August 27, 2018; New York Times
Archbishop Carlo Maria Viganò, the former Vatican ambassador (apostolic nuncio) to the United States, made unsubstantiated claims last weekend in his 11-page “Testimony” that Pope Francis and not a few American cardinals and archbishops protected Cardinal Theodore McCarrick, the former archbishop of Washington, through the years. Pope Francis accepted McCarrick’s resignation from the College of Cardinals in July and ordered him to a “life of prayer and penance” following allegations that the cardinal sexually abused minors and adult seminarians over the course of decades.
This was not a confidential Vatican document leaked to Viganò’s horror. Viganò’s explosive accusations and personal attacks, released simultaneously to the National Catholic Register and other media, were timed for maximum exposure and impact. According to the New York Times, it was “an extraordinary public declaration of war against Francis’ papacy at perhaps its most vulnerable moment.” Viganò, accused of orchestrating his own cover-up of another archbishop, called on Francis and the others he named in his letter to resign. Viganò justifies his inflammatory actions by declaring he is simply an “old man” who wanted to present himself to God “with a clean conscience.”
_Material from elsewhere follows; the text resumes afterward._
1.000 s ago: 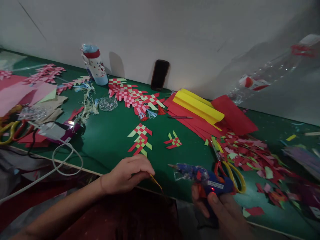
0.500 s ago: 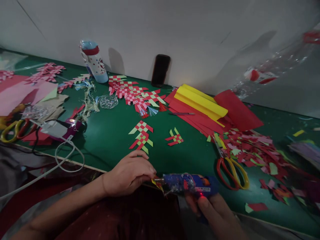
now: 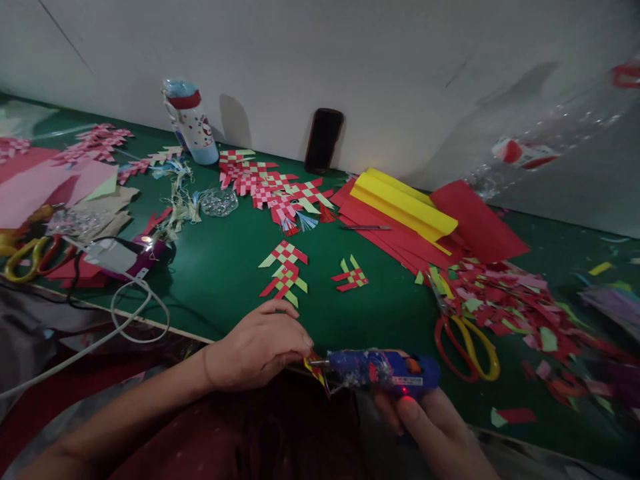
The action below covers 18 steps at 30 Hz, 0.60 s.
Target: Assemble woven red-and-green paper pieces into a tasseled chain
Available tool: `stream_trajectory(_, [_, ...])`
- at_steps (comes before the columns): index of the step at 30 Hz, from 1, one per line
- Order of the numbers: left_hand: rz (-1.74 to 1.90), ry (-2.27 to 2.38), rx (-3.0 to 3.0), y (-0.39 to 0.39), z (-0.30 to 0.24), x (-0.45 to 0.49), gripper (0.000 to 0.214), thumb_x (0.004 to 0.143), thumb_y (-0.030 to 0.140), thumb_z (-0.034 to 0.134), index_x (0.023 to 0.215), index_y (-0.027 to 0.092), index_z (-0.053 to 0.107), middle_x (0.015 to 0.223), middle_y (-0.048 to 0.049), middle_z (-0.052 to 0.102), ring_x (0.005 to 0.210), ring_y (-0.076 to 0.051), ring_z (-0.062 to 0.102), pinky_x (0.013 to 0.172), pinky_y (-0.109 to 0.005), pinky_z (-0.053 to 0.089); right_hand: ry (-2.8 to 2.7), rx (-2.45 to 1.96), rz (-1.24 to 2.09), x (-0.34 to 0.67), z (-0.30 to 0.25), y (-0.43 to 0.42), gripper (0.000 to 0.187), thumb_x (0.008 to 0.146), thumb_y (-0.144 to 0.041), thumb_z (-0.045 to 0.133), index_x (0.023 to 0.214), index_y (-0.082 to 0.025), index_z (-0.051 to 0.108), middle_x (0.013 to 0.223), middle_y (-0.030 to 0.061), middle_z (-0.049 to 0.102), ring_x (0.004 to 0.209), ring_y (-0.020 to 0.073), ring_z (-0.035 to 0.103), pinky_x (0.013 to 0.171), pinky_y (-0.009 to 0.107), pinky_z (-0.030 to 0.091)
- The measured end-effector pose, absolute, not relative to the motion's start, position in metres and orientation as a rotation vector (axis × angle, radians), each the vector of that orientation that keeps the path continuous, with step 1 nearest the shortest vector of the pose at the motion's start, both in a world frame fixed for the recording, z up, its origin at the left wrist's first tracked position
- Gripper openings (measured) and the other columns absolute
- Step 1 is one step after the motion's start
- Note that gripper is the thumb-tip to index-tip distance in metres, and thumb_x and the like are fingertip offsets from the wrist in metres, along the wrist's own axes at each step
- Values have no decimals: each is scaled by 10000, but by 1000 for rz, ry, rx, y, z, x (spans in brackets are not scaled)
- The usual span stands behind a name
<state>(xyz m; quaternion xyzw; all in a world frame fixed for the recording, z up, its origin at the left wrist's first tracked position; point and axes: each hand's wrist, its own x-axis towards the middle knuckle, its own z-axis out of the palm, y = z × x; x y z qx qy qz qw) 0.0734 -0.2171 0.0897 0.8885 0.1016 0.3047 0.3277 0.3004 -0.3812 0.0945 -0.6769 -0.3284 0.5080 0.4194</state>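
Observation:
My left hand point(image 3: 257, 347) pinches a small red and yellow woven paper piece point(image 3: 315, 367) at the near edge of the green table point(image 3: 220, 267). In my right hand point(image 3: 430, 430) is a blue glue gun point(image 3: 383, 370) with a red light on, held level, its nozzle touching the paper piece. Two woven red and green paper fish point(image 3: 283, 270) lie just beyond my left hand, and a smaller one point(image 3: 353, 275) sits to their right.
Yellow-handled scissors point(image 3: 463, 333) lie right of the glue gun beside a heap of paper scraps point(image 3: 510, 303). Red and yellow paper sheets point(image 3: 400, 213), a phone point(image 3: 323, 140), a bottle point(image 3: 193, 123) and more woven fish point(image 3: 273, 190) sit behind. A white cable point(image 3: 125, 313) loops left.
My right hand brought the glue gun leftward from beside the scissors until its nozzle met the paper piece in my left hand. My left hand stayed put.

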Motion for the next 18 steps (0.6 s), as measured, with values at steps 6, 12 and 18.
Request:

It could be said that this long-simmering culture war within the Catholic Church became open warfare when four semi-retired conservative cardinals publicly questioned Pope Francis’s teachings on family life in an open letter during the 2015 Synod of Bishops. In early 2017, NPQ reported on “Poverty, Immigration, Climate Change: It’s Trumpism vs. the Pope, Fake News and All.” This battle has been building.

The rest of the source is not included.